Damit sie es nicht ganz umsonst mit sich geschleppt haben sollte, bot Stella auch einen Song auf dem Keyboard dar, mit eingefügten Streichern. Dennoch lag ihr das Klavier mehr am Herzen, und weil es dem Publikum ähnlich ging, gab Stella, die die Lücke zwischen den Stücken immer mit Anekdoten garnierte, einige Zugaben. Und forderte das Publikum zuletzt zum Jam auf, was Arni gern annahm und ebenjenes „Flowers“ gemeinsam mit Stella auf der Akustischen darbot. So ganz genrefremd wie angenommen ist eine Miley Cyrus in diesem vermeintlichen Metal-Haushalt ja nicht, schließlich arbeitete sie mehrfach mit den Flaming Lips zusammen. Abschließend revanchierte sich Arni für Stellas Musik, indem er sein einziges, bereits in den Achtzigern selbst komponiertes Stück darbot. Davon darf er auch gern mehr aus dem Hut zaubern, der alte Progger!

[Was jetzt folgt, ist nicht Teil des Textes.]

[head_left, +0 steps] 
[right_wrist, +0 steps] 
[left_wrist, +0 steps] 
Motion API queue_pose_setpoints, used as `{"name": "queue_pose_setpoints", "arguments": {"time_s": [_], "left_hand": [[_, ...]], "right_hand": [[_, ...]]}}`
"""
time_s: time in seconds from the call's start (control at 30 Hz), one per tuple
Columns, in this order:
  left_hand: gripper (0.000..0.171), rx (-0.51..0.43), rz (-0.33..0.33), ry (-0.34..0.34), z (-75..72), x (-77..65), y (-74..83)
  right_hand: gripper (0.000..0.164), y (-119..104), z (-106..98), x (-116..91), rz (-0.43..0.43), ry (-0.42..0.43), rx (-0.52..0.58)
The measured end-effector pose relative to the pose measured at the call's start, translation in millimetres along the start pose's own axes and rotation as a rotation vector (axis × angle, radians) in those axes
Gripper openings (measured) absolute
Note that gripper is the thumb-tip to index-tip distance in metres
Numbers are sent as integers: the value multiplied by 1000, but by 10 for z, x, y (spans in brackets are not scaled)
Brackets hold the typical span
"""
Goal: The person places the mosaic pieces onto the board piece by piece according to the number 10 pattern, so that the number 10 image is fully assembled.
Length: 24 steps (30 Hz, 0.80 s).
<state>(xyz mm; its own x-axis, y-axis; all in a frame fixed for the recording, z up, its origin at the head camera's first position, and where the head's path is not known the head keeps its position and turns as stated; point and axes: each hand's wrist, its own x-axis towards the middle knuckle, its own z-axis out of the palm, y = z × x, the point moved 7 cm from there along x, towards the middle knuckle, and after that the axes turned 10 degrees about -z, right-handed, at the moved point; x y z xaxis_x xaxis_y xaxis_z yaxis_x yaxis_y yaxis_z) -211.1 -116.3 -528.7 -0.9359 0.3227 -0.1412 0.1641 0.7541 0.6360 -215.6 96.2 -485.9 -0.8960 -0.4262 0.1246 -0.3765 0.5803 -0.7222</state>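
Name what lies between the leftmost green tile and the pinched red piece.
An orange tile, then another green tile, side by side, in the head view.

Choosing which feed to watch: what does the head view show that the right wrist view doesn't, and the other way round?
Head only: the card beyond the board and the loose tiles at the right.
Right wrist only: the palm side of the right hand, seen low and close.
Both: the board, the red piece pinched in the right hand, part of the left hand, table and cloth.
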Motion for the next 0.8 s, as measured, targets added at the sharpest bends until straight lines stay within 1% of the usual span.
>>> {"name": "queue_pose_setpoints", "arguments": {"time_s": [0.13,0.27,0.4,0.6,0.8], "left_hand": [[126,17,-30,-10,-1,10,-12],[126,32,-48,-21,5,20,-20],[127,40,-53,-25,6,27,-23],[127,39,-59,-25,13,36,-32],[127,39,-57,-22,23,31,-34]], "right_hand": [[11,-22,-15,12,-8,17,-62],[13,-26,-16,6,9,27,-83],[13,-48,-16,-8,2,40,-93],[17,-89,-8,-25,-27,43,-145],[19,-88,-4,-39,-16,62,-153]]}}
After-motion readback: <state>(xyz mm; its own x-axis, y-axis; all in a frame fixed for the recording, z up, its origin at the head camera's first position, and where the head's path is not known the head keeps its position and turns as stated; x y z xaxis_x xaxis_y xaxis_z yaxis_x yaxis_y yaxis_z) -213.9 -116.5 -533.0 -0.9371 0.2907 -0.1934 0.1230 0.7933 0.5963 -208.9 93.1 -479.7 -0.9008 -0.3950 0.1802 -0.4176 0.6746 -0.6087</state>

Der Abend klang aus mit noch mehr Tee auf Stellas Seite und anderen Getränken im Publikum, Gesprächen und Geschichten, zum Beispiel, dass sie nur wenige Stunden zuvor in Hannover erstmals auf der Straße musiziert hatte, dass sie ihr erstes Lied 2007 mit 17 komponiert hatte, von Tonträgerangeboten auf ihrer Webseite und in ihrem Jutebeutel, davon, dass sie sich den Dialekt bedauerlicherweise als Kind abtrainert hatte, davon, dass sie einiges Feedback dieses Abends bei der Auswahl ihrer nächsten Veröffentlichungen berücksichtigen würde, und dass sie sich „2001: Odyssee im Weltraum“ angucken wolle, weil einige aus den Zuschauerreihen das Wort „Danube“ daher bereits kannten, Johann Strauss II. sei Dank. Wie es sich um ein familiäres Wohnzimmerkonzert gehörte, umarmten sich alle zum Abschied, entließen die Sängerin in die Nacht und blieben noch etwas beisammen, es war ja gerade so schön.